Winter can really take a toll on your skin. The lack of sunlight and harsh, bitter temperatures can leave it flaky, dull, and dry. Thankfully, spring has arrived and it’s time for your skin to get its sunkissed glow back.

But, did you know that spending time in the sun isn’t the only way to bring your skin back to life? There are plenty of delicious spring veggies that can improve the texture, tone, and moisture level of your skin. These veggies can also protect your skin from the sun damage that can occur as a result of spending more time outside.

Keep reading to find out which vegetables you should add to your diet for glowing skin this spring.

Need recipe ideas? Get hundreds of healthy dishes and meal prep tips on Mealplan.

Bell Pepper Skin Benefits - Mealplan
Mike O’Hearn’s Epic Steak Salad. Get the recipe on Mealplan.

Bell Peppers

What makes this spring veggie so great for glowing skin is its high level of vitamin C. Most people think of oranges and other citrus fruits as the go-to vitamin C sources, but just one cup of chopped bell peppers can supply you with 317% of the recommended daily intake.

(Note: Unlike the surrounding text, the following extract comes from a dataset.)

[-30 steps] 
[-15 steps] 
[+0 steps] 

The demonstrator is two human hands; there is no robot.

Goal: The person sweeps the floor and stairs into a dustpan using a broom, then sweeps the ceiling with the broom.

This vital nutrient is necessary for the production of collagen, which improves the strength and texture of your skin. Vitamin C is also an antioxidant that protects your skin from sun damage and harmful free radicals. Getting an adequate amount of vitamin C in your diet reduces signs of aging including wrinkles, dryness, and roughness.

Red, yellow, and green bell peppers are also a great source of vitamin A. This vitamin has been shown to help repair the skin and reduce flakiness. A single cup of chopped bell peppers contains 92% of the recommended daily intake of vitamin A.

Spinach Skin Benefits - Mealplan
Cajun Shrimp with Spinach. Get the recipe on Mealplan.

Spinach

Because of its year-round availability, most of us don’t think of spinach as a spring vegetable. However, this antioxidant-rich veggie is at its greenest during spring. Cooked spinach is packed with vitamin E, which has been shown to slow down the skin’s aging process and protect it from free radicals and UV damage.

Spinach is also a great source of beta-carotene. This antioxidant acts as a natural sunscreen, and it’s also believed to warm up your skin tone and leave you with an orange hue. Beta-carotene keeps the skin supple and moist which contributes to a more youthful and vibrant appearance.

Another interesting fact about beta-carotene is that the body converts it to vitamin A, so eating plenty of spinach will give you the skin restoration benefits that this vitamin provides as well.

Greek Bowl with Arugula. Get the recipe on Mealplan.

Arugula

This cancer-fighting superfood is a tasty alternative to iceberg lettuce for your spring salads. Salad lovers appreciate the peppery taste of this leafy green, and it’s also packed with plenty of nutrients to revitalize your skin! Arugula contains high amounts of anti-aging and protective agents like vitamins A, C, and K.

Arugula is also rich in folate, which is alternatively known as vitamin B9. This detoxifying nutrient aids in tissue growth and the production of new skin cells. Folate can decrease acne and give your skin a radiant glow.

Sulfur is another rejuvenating nutrient that you can get from eating arugula. Like folate, sulfur helps with tissue repair and cell regeneration. You may notice that quite a few skin care products contain sulfur. This is because this mineral has been linked to slowed aging and wrinkle prevention.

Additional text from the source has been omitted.